Deep learning reconstruction improves image quality for radiomics

Deep learning radiomics
Deep learning reconstruction improves image quality for radiomics

Radiomics uses quantitative pixel information extracted from CT images to assess tumors and enable improved and personalized cancer therapies1. Radiomics research started a decade ago and has rapidly grown since then due to its great potential to predict cancer development and provide tailored treatments2,3. However, inadequate reproducibility of image features in clinical CT imaging impairs the stability and limits the application of radiomics4-6.

Phantoms are essential for assessing radiomics feature robustness by enabling repeated scanning and comprehensive assessment of quantitative image features in controlled and reproducible settings. Customized phantoms simulating human anatomy and tissue detail were used to evaluate imaging technologies and their impact on radiomics features in reliably characterizing and classifying tissues7,8.

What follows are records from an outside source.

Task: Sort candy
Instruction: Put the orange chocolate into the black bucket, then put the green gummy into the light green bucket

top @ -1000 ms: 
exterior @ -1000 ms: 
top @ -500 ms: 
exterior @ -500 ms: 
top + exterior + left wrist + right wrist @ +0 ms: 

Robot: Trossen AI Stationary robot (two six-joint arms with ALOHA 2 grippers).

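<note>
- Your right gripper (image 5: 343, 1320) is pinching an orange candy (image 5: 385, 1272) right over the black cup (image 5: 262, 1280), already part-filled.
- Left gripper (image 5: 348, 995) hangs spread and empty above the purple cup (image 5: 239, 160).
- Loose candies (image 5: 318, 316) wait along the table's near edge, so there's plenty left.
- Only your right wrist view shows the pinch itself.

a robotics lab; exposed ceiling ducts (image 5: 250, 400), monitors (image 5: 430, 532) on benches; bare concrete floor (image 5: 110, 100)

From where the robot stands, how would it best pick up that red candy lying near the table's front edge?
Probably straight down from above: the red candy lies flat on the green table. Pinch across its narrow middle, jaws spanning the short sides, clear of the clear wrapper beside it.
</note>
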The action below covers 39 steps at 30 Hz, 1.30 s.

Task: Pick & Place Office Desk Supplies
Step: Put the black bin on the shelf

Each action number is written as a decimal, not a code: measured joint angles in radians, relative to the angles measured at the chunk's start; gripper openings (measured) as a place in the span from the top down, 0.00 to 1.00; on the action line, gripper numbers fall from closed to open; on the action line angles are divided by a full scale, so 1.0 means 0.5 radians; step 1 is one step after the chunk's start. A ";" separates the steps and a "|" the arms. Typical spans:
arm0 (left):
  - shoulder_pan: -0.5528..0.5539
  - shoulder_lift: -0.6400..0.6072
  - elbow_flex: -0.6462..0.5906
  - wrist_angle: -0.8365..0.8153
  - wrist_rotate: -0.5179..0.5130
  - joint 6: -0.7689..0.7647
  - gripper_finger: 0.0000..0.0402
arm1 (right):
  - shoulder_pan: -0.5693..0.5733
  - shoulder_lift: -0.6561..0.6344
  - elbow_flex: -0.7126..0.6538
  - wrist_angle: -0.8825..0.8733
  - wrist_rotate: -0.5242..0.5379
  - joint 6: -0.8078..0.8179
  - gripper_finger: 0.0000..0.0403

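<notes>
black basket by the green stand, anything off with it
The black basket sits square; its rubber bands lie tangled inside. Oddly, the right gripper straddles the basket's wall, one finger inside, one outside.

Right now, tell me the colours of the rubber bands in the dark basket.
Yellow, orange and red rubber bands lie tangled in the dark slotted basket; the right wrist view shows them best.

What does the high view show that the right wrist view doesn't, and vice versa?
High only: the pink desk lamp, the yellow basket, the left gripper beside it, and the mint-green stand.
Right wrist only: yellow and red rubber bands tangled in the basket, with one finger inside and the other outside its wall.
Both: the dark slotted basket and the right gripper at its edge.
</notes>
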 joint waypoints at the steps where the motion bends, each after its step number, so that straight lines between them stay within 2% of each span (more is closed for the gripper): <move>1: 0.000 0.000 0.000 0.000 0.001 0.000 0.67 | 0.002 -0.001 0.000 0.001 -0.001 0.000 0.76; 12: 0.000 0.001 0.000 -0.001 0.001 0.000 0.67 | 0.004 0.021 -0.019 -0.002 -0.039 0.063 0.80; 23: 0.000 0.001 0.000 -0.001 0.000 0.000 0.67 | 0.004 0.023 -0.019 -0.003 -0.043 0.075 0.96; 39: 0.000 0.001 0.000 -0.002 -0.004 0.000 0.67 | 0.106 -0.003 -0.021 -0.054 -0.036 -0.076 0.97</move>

A recently published study investigated the influence of image reconstruction algorithms on radiomics features based on a phantom that reproduced a patient’s abdomen with hepatic metastases9. Study images shown above present the phantom in comparison with the original patient, study images shown below illustrate influences of dose and image reconstruction.

The authors found that filtered back projection and iterative reconstruction algorithms severely compromised radiomics features in accurately and reproducibly characterizing malignant and non-malignant tissues. By contrast, deep learning reconstruction significantly enhanced image quality and yielded a more robust data basis for the extraction of radiomics features. The study highlights limitations of traditional imaging technologies for radiomics, but also shows the potential of incorporating deep learning technologies into image reconstruction to improve image quality for quantitative image analysis.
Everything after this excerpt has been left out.